(What you will do) Show all lines of the listing that hold the word "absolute".
....
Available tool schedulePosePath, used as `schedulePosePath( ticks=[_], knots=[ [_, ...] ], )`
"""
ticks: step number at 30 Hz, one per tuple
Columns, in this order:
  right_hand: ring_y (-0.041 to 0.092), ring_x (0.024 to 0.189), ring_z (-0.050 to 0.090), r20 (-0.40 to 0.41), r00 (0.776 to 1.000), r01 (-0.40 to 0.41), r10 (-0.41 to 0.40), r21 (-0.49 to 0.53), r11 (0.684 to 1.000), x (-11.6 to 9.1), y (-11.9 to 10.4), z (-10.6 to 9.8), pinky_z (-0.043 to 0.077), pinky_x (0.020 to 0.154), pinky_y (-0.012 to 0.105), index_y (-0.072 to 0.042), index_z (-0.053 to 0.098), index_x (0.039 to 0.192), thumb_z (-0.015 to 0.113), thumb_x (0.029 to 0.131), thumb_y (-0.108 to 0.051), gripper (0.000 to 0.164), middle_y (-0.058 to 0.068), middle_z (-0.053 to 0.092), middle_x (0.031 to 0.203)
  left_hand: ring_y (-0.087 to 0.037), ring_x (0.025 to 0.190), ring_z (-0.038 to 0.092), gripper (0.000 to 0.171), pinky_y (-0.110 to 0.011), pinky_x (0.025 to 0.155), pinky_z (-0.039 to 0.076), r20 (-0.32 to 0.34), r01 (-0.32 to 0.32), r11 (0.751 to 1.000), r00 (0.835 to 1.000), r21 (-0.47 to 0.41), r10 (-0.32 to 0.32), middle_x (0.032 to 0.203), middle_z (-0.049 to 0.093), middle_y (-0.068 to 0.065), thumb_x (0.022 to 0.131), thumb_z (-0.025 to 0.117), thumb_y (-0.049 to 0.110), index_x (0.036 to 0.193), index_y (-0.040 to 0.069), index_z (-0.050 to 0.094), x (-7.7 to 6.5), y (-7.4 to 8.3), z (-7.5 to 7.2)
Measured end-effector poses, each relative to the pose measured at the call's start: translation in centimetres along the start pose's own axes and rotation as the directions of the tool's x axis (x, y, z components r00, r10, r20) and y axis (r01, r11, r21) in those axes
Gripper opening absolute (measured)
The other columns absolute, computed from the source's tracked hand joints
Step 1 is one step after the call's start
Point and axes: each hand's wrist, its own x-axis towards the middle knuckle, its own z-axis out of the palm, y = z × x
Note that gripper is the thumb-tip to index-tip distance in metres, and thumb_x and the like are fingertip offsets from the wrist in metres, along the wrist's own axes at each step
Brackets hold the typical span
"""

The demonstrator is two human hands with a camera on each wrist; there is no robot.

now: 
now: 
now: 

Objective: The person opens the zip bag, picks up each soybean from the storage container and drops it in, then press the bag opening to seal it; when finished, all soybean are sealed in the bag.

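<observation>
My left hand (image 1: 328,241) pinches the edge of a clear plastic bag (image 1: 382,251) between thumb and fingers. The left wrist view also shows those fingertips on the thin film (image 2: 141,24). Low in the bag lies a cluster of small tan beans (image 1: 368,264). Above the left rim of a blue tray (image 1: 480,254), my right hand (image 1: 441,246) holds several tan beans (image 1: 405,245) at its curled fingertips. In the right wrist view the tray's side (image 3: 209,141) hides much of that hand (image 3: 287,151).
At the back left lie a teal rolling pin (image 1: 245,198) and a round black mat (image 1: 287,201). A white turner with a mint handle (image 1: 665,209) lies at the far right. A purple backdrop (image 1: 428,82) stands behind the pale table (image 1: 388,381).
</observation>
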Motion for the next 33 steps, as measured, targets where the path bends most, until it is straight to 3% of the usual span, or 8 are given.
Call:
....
(Answer to this task)
Gripper opening absolute (measured)
The other columns absolute, computed from the source's tracked hand joints

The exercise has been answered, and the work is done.